Değişen tüketici eğilimleriyle teknolojik gelişmeler doğrultusunda turizmin çeşitlendirilmesi maksadıyla sıhhat, gastronomi, şenlik, kültür, eko-turizm, inanç, eğitim, spor ve bisiklet üzere alternatif turizm eserleri belirlenecek, talebin yüksek olduğu pazar ülkeler tespit edilerek tanıtım faaliyetleri yürütülecek.
KEKOVA, RUS TURİSTLERLE CIVIL CIVIL
Öte yandan Antalya Demre’ye gelen Rus turistler, evvel kendileri için kutsal olan Aziz Nikolaos Anıt Müzesi ve Myra Antik Kenti’ni geziyor. Akabinde Demre’nin Çayağzı Limanı ve Üçağız Mahallesi’nden yatlarla Kekova tipine çıkan turistler, vakit zaman caretta carettalarla da karşılaşıyor.

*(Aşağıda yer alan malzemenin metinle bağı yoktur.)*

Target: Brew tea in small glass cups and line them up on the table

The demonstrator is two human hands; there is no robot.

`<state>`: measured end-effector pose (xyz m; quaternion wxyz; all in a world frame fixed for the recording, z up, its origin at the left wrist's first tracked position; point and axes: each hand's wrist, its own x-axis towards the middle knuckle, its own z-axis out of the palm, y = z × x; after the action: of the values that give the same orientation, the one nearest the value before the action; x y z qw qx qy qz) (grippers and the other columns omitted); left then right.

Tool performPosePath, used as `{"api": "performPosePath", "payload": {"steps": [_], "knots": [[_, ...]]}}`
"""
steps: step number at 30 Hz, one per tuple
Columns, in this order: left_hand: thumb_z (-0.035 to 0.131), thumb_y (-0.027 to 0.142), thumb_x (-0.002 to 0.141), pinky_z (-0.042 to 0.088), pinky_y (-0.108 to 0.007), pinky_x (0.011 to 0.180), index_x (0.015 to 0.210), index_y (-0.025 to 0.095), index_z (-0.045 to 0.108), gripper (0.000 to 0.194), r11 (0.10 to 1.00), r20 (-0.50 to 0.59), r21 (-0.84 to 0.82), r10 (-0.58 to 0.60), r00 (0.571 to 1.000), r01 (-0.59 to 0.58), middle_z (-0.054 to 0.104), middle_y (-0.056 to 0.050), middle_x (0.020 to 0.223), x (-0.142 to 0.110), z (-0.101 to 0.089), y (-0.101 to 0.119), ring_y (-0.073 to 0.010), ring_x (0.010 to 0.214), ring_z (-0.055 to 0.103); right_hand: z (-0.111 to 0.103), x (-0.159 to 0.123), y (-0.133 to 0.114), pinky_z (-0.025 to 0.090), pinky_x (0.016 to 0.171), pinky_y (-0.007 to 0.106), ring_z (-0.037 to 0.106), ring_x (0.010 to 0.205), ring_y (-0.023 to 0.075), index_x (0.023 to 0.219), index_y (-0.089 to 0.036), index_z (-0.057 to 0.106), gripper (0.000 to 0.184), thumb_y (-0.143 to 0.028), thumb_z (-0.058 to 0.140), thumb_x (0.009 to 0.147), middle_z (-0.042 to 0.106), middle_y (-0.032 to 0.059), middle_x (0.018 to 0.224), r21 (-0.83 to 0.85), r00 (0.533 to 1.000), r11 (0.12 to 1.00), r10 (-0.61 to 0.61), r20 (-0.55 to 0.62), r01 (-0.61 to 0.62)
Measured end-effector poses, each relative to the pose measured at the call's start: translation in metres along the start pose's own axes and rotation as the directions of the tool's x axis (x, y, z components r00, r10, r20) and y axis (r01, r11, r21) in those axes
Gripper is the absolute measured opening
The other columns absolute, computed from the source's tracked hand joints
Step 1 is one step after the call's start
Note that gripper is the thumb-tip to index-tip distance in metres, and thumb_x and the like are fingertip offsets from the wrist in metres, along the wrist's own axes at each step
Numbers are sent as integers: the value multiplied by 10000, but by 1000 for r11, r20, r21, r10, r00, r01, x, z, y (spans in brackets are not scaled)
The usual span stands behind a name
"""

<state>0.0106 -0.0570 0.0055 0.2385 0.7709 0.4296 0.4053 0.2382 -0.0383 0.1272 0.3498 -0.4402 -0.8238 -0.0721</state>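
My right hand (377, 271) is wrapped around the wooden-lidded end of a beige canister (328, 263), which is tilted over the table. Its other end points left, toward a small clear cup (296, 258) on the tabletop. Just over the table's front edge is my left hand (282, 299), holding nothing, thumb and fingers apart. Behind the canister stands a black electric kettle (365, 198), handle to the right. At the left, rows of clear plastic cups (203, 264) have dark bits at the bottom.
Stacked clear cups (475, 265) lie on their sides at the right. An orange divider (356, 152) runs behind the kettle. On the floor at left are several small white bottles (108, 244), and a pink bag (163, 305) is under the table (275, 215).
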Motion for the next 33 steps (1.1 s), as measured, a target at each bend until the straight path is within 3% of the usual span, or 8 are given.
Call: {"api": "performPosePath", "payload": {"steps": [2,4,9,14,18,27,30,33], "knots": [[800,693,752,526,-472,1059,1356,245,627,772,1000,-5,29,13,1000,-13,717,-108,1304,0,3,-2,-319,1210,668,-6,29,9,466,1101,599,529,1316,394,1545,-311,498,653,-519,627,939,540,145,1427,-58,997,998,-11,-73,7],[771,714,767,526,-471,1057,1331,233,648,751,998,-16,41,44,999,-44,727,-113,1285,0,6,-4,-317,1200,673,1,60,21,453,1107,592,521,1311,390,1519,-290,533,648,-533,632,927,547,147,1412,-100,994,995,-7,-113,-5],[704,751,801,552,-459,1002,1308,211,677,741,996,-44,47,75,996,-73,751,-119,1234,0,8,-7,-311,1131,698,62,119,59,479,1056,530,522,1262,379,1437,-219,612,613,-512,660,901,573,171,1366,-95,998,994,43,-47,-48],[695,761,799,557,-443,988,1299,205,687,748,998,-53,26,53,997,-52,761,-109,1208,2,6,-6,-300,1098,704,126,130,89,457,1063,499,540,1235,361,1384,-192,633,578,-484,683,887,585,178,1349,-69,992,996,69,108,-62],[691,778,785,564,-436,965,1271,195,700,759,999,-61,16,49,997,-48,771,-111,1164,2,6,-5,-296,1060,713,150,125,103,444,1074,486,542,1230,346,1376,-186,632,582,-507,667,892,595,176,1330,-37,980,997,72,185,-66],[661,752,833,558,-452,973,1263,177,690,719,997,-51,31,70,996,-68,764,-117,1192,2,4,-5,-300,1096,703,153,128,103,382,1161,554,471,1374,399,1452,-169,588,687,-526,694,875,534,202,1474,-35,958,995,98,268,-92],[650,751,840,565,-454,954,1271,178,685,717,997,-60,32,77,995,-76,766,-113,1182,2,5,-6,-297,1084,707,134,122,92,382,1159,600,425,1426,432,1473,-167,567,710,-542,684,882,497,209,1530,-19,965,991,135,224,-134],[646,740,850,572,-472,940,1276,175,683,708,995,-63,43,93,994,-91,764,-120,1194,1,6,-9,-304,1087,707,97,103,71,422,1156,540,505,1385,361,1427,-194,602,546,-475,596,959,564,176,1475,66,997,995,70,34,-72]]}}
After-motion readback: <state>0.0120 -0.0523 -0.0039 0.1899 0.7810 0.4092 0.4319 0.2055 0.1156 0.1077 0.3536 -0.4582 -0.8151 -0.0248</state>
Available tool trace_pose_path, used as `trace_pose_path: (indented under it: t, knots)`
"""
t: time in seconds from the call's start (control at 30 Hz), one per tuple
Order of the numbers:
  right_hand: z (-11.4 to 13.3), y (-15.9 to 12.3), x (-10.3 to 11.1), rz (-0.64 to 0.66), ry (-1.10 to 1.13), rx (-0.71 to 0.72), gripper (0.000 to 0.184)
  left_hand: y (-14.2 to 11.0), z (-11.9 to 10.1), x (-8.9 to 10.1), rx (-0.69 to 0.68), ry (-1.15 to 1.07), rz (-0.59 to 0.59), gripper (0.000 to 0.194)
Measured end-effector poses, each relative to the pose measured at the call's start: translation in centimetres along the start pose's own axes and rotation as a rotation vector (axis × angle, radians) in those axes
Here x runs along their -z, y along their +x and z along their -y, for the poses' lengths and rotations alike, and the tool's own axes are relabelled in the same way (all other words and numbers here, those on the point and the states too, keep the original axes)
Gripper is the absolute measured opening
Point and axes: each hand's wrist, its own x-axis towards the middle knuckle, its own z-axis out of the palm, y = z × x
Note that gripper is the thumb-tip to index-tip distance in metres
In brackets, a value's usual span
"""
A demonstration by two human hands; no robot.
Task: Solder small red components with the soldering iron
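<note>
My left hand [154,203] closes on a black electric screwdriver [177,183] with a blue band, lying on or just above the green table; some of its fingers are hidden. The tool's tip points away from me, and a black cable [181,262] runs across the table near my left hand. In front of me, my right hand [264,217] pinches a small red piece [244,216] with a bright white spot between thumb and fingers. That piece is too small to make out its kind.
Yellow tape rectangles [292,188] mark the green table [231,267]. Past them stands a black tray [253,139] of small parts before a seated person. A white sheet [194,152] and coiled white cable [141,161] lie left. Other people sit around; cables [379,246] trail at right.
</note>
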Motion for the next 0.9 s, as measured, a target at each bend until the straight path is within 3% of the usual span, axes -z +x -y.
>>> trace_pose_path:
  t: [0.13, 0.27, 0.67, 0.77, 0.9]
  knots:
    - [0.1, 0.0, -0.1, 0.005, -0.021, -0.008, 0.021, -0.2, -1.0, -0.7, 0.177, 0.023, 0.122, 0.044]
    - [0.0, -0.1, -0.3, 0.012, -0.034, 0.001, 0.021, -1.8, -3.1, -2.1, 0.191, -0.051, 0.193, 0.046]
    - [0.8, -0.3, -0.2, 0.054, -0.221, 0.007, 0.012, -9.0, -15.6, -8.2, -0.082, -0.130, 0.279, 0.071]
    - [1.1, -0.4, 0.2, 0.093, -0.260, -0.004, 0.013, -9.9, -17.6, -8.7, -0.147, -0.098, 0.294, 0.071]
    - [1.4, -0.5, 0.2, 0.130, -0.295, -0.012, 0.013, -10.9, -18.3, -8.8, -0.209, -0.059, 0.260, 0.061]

Yatların ortasında dolanan caretta carettarı gören turistler, cep telefonlarıyla bu anı ölümsüzleştiriyor. Akabinde yatlara binerek Kekova cinsine çıkılıyor.
BİRİNCİ DURAK BATIK KENT
Turistlerin birinci durağı denizin içinde yatan tarih Batık Kent oluyor. Batık Kent’te denizin içindeki tarih izleniyor. Bol bol fotoğraf ve görüntü çekiliyor. Akabinde yatlar bir kartal yuvasını andıran bugünkü ismiyle Kaleköy olan Simena Antik Kenti’ne yöneliyor.
Burada yat üstünde Simena Antik Kenti, Türkiye’nin tanıtım kataloglarında yer alan denizin içindeki Likya lahdi gözlemleniyor. Bölgenin tarihi, tabiatı ve özellikleri rehberlerden dinleniyor.
Geri dönüş yolunda geçilen her koyda birkaç Kekova cinsine çıkan yat görülüyor. Bu yatlar Kaş’tan, Üçağız Mahallesi’nden ve Demre’nin Çayağzı Limanı’ndan günübirlik cinse çıkan ve Antalya ve Muğla yöresinden mavi seyahate çıkan yatlar. Turda yatlar çoğunlukla doğal bir liman olan Gökkaya Koyu’nda mola veriyor.
Bu molada kimi turistler ringo keyfi yapıyor. Dönüş yolunda Korsanlar Mağarası’nın önünden geçiliyor. Birtakım küçük yatlar, turistleri mağaranın içine sokarak gezdiriyor. Kekova’da Rus turistlerin çeşidi, Demre’nin Çayağzı Limanı’nda son eriyor.
‘İLK KERE GELDİM, ÇOK DEFA DE GELECEĞİM’
Rus Taran Lena, “Kekova çok hoş. Burada büyülendim. Deniz suyunun rengi bir diğer. Bu türlü hoş deniz görmedim. Burada yüzmek, tarihi, doğayı izlemek insanı dinlendiriyor. Beşere memnunluk veriyor. Birinci kere geldim, çok sefer daha geleceğim” dedi.
Kekova’ya yat çeşidine katılan Rus Dmitriy Liakhov, “İlk sefer Türkiye’ye geldim. Kekova bu dünyadaki tarih, tabiat ve denizin iç içe olduğu bu kadar hoş bir cennet. Türkiye’yi ve Türkleri birinci kere gelmemize karşın çok sevdik. Burada tatil yapmak bir ayrıcalık. Tüm dostlarımı, yakınlarımı Türkiye’de tatil yapmaları için teşvik edeceğim, tekrar geleceğim” diye konuştu.